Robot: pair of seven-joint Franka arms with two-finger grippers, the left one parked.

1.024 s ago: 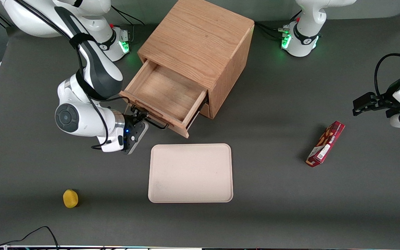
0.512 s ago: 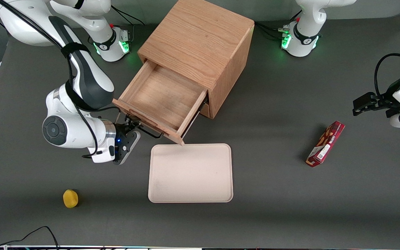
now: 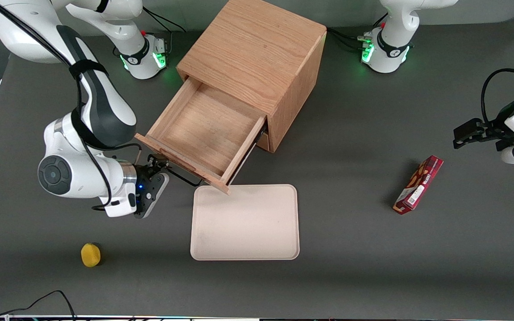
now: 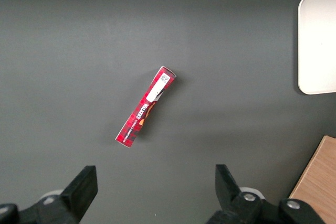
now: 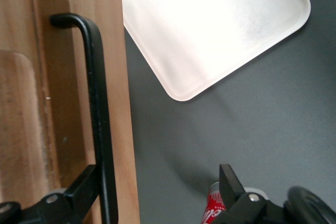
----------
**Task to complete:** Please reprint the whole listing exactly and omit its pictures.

**Exercise response:**
Robot: pair of seven-joint Franka arms with two-finger grippers, the left one parked.

1.024 s ago: 
0.512 s ago: 
now: 
now: 
now: 

That was the complete answer.